-- INFORMATION PROVIDED --
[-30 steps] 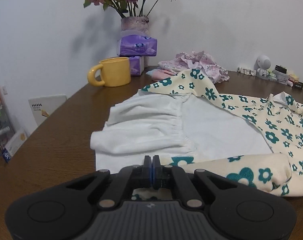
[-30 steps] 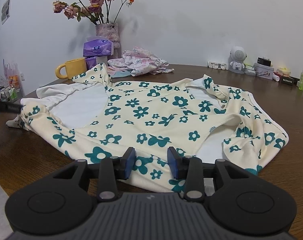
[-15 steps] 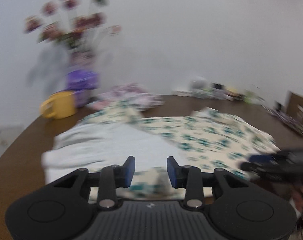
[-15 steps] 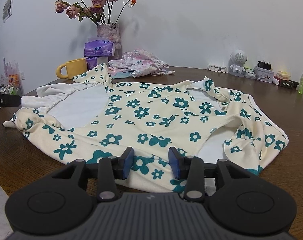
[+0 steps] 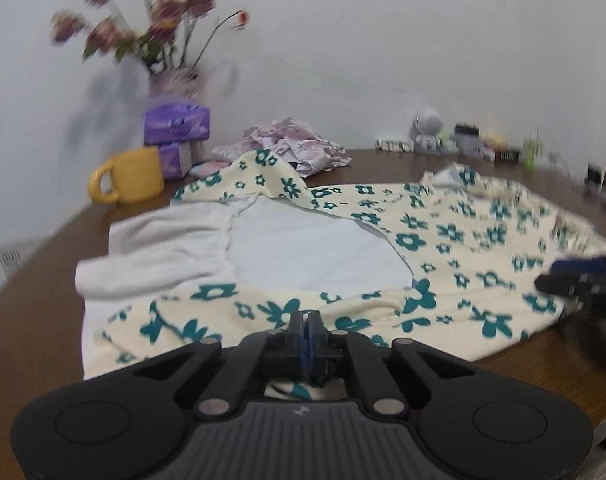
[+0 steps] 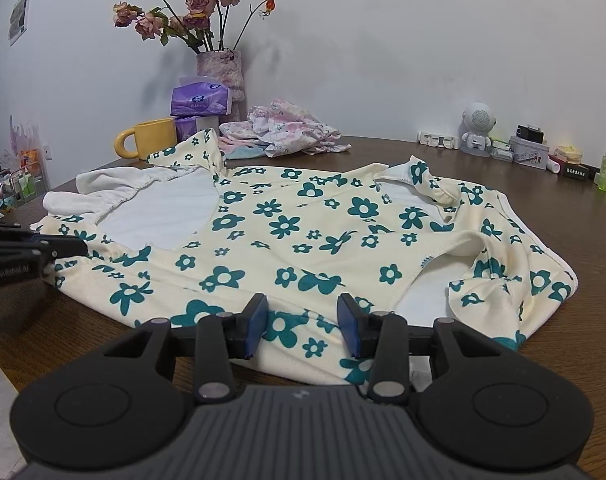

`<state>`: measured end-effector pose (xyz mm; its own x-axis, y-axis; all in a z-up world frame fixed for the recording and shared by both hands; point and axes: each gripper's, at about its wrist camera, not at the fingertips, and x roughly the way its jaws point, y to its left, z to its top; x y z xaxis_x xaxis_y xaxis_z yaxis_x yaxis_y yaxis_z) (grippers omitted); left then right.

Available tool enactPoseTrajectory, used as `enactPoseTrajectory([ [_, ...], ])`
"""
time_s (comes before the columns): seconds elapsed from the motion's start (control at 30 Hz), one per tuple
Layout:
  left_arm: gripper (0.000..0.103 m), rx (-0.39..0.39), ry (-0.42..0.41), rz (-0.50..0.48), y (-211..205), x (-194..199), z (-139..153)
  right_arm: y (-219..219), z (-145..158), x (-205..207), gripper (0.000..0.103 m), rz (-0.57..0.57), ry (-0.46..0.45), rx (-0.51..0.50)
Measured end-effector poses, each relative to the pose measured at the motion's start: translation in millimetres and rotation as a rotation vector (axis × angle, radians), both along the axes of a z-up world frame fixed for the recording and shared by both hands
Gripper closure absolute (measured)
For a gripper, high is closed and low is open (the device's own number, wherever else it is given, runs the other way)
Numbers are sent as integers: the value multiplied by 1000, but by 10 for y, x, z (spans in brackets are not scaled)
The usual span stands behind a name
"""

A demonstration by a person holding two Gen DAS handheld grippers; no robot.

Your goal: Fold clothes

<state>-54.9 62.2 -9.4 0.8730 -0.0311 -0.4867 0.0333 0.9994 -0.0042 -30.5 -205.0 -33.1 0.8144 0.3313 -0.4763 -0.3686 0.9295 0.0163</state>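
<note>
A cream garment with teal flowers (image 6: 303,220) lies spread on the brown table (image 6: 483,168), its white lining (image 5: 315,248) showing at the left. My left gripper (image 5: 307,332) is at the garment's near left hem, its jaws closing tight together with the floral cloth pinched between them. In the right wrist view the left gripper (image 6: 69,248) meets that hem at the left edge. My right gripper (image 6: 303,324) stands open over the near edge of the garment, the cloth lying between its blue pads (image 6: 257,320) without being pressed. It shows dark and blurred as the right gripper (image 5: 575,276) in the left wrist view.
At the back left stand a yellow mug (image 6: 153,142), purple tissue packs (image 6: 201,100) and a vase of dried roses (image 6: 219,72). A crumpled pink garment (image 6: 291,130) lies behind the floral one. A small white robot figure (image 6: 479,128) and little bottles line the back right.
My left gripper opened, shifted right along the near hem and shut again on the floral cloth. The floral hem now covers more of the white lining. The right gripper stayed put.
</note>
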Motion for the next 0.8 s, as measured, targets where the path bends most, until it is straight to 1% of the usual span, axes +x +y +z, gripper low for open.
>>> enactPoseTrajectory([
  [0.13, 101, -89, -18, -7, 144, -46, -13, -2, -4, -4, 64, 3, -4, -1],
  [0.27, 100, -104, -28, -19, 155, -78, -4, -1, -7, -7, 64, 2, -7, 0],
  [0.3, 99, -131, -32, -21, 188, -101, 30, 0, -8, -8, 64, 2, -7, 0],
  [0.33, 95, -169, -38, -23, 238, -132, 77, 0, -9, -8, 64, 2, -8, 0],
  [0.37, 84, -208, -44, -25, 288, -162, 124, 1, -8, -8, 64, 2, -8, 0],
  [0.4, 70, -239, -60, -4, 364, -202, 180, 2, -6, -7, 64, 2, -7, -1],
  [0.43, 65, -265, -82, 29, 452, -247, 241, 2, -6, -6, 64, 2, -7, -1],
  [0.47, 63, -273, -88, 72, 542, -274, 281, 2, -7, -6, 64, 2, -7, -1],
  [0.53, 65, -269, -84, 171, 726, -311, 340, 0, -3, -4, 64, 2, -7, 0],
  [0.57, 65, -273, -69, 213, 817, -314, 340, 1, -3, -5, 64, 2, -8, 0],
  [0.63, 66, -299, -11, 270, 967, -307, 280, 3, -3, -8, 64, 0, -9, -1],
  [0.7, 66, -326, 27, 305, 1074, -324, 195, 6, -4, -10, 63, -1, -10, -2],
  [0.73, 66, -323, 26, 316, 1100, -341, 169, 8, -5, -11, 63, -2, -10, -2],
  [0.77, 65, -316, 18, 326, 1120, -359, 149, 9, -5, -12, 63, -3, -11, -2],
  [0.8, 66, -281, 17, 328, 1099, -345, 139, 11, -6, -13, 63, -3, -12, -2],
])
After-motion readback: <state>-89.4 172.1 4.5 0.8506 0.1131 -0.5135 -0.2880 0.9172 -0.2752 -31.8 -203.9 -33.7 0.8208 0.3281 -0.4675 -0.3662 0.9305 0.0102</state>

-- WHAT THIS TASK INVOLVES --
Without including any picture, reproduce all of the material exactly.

-- SOLUTION TO THE EXERCISE --
[-30 steps] 
[-30 steps] 
[-15 steps] 
[-15 steps] 
[+0 steps] 
[+0 steps] 

`<state>`: measured end-effector pose (xyz mm; its own x-axis, y-axis; all in a z-up world frame fixed for the recording and shared by both hands; point and axes: each gripper's, at about its wrist camera, not at the fingertips, and x roughly the way its jaws point, y to its left, z to its top; x y z xaxis_x xaxis_y xaxis_z yaxis_x yaxis_y yaxis_z) (grippers omitted); left then right.

Available tool enactPoseTrajectory, used as `enactPoseTrajectory([ [_, ...], ])`
"""
time_s (comes before the columns): seconds elapsed from the motion's start (control at 30 Hz), one per tuple
Layout:
  left_arm: gripper (0.000..0.103 m), rx (-0.39..0.39), ry (-0.42..0.41), rz (-0.50..0.48), y (-211..205), x (-194..199), z (-139..153)
  right_arm: y (-219..219), z (-145..158), x (-205..207), gripper (0.000..0.103 m), rz (-0.57..0.57), ry (-0.46..0.45), rx (-0.51..0.50)
Measured end-effector poses, each relative to the pose measured at the motion's start: translation in millimetres and rotation as a rotation vector (axis × angle, radians), both along the axes of a z-up world frame fixed for the recording and shared by both hands
Gripper closure absolute (measured)
For a gripper, high is closed and low is open (the device's own number, wherever else it is given, runs the other way)
Numbers are sent as integers: the value multiplied by 1000, but by 10 for y, x, z (spans in brackets are not scaled)
The usual span stands behind a name
"""

A demonstration by a person holding two Gen DAS handheld grippers; no robot.

Your goal: Fold clothes

<state>-54.9 62.2 -9.4 0.8730 -0.0311 -0.4867 0.0333 0.9994 -0.0042 -30.5 -205.0 -33.1 0.8144 0.3313 -0.4763 -0.3686 0.9295 0.0163</state>
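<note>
A cream garment with teal flowers (image 6: 303,220) lies spread on the brown table (image 6: 483,168), its white lining (image 5: 315,248) showing at the left. My left gripper (image 5: 307,332) is at the garment's near left hem, its jaws closing tight together with the floral cloth pinched between them. In the right wrist view the left gripper (image 6: 69,248) meets that hem at the left edge. My right gripper (image 6: 303,324) stands open over the near edge of the garment, the cloth lying between its blue pads (image 6: 257,320) without being pressed. It shows dark and blurred as the right gripper (image 5: 575,276) in the left wrist view.
At the back left stand a yellow mug (image 6: 153,142), purple tissue packs (image 6: 201,100) and a vase of dried roses (image 6: 219,72). A crumpled pink garment (image 6: 291,130) lies behind the floral one. A small white robot figure (image 6: 479,128) and little bottles line the back right.
My left gripper opened, shifted right along the near hem and shut again on the floral cloth. The floral hem now covers more of the white lining. The right gripper stayed put.
</note>
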Motion for the next 0.8 s, as measured, targets where the path bends most, until it is straight to 1% of the usual span, axes +x +y +z, gripper low for open.
>>> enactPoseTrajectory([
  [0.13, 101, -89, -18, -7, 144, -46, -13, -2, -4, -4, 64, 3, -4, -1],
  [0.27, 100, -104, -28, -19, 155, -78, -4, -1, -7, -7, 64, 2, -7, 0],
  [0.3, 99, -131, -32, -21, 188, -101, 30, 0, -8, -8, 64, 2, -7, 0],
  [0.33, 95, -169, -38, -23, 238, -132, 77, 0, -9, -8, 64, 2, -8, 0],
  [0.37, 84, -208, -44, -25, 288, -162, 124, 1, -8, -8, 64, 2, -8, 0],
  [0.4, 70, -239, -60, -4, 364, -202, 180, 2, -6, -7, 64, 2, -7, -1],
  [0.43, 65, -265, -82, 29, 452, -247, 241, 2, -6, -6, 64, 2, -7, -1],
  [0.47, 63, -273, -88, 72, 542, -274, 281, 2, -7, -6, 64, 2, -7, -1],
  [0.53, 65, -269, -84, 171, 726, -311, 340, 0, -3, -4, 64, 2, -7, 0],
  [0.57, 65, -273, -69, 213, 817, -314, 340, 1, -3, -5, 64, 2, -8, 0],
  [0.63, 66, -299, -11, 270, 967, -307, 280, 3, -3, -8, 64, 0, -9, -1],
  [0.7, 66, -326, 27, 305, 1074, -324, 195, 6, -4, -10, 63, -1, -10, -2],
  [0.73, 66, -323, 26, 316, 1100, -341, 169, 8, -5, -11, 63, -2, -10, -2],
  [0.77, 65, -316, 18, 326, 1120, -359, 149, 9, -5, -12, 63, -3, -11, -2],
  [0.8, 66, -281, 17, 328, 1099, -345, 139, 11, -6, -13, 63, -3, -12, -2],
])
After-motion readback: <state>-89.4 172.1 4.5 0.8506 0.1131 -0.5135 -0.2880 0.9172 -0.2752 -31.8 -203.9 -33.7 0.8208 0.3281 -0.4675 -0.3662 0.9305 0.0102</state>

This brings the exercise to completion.